• THE TASK:
Retype the listing that follows without a single change.

• INFORMATION SUPPLIED:
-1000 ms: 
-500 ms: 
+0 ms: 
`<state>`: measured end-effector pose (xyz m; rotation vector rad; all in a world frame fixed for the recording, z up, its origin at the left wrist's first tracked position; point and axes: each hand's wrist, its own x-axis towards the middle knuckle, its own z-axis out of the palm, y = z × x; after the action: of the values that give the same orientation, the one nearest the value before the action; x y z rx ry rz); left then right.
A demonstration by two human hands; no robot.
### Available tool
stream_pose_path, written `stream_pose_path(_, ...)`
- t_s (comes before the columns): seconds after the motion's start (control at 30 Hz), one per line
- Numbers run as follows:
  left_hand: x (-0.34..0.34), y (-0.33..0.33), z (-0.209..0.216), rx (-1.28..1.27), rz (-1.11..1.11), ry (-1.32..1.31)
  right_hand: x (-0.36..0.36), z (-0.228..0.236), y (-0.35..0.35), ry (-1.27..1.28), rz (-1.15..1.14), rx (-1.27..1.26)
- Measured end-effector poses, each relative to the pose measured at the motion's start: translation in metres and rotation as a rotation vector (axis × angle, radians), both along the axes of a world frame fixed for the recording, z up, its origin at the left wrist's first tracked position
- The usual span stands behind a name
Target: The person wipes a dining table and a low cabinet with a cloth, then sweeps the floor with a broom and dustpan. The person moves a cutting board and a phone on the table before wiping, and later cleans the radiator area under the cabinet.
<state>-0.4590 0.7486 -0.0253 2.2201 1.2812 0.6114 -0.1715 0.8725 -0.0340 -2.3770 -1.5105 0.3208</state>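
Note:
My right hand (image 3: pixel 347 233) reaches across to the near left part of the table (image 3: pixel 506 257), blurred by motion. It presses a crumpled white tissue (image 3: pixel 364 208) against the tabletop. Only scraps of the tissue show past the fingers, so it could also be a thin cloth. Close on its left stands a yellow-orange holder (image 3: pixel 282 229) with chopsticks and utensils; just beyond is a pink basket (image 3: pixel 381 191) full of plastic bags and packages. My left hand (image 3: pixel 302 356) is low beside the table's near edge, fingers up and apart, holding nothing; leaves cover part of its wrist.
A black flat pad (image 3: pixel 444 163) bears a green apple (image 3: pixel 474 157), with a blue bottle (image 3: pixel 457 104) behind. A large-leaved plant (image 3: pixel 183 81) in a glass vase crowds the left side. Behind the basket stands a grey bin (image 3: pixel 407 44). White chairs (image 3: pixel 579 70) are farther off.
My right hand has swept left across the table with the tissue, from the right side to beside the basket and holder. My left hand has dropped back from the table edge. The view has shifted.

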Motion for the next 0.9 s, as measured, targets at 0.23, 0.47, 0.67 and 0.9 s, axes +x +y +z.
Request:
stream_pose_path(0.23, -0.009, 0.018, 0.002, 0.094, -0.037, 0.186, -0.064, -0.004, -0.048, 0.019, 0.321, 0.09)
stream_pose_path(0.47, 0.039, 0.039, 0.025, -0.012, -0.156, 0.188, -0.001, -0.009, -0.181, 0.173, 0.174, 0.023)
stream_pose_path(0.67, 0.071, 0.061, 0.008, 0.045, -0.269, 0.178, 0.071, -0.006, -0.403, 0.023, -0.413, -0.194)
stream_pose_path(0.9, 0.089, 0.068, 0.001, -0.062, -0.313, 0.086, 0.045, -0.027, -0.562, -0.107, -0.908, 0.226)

• EXERCISE SOLUTION:
-1000 ms: 
-500 ms: 
+0 ms: 
`<state>`: measured end-effector pose (xyz m; rotation vector rad; all in a world frame fixed for the recording, z up, its origin at the left wrist's first tracked position; point and axes: each hand's wrist, its own x-axis towards the middle knuckle, its own z-axis out of the palm, y = z × x; after the action: of the values that give the same orientation, the one nearest the value before the action; x y z rx ry rz); left then right.
A demonstration by two human hands; no robot.
### Available tool
stream_pose_path, written `stream_pose_path(_, ...)`
- t_s (comes before the columns): seconds after the motion's start (control at 30 Hz), one per line
- Numbers run as follows:
  left_hand: x (-0.34..0.34), y (-0.33..0.33), z (-0.209..0.216), rx (-1.28..1.27), rz (-1.11..1.11), ry (-1.32..1.31)
  right_hand: x (-0.36..0.36), z (-0.228..0.236), y (-0.35..0.35), ry (-1.27..1.28), rz (-1.15..1.14), rx (-1.27..1.26)
- Measured end-effector poses, each relative to the pose measured at the motion's start: translation in metres and rotation as a rotation vector (axis × angle, radians), both along the axes of a world frame fixed for the recording, z up, its origin at the left wrist's first tracked position
- The usual span stands behind a name
Target: The person wipes a dining table and a low cabinet with a cloth, then sweeps the floor with a broom and dustpan. The person moves a cutting board and a phone on the table before wiping, and later cleans the radiator area under the cabinet.
<state>-0.4590 0.7486 -0.0253 2.2201 1.2812 0.6114 -0.1715 0.8725 -0.0340 -2.3770 -1.5105 0.3208</state>
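Note:
My right hand (image 3: pixel 347 233) reaches across to the near left part of the table (image 3: pixel 506 257), blurred by motion. It presses a crumpled white tissue (image 3: pixel 364 208) against the tabletop. Only scraps of the tissue show past the fingers, so it could also be a thin cloth. Close on its left stands a yellow-orange holder (image 3: pixel 282 229) with chopsticks and utensils; just beyond is a pink basket (image 3: pixel 381 191) full of plastic bags and packages. My left hand (image 3: pixel 302 356) is low beside the table's near edge, fingers up and apart, holding nothing; leaves cover part of its wrist.
A black flat pad (image 3: pixel 444 163) bears a green apple (image 3: pixel 474 157), with a blue bottle (image 3: pixel 457 104) behind. A large-leaved plant (image 3: pixel 183 81) in a glass vase crowds the left side. Behind the basket stands a grey bin (image 3: pixel 407 44). White chairs (image 3: pixel 579 70) are farther off.
My right hand has swept left across the table with the tissue, from the right side to beside the basket and holder. My left hand has dropped back from the table edge. The view has shifted.
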
Motion for the next 0.9 s, as measured, targets at 0.23, 0.47, 0.67 and 0.9 s, axes +x +y +z.
Request:
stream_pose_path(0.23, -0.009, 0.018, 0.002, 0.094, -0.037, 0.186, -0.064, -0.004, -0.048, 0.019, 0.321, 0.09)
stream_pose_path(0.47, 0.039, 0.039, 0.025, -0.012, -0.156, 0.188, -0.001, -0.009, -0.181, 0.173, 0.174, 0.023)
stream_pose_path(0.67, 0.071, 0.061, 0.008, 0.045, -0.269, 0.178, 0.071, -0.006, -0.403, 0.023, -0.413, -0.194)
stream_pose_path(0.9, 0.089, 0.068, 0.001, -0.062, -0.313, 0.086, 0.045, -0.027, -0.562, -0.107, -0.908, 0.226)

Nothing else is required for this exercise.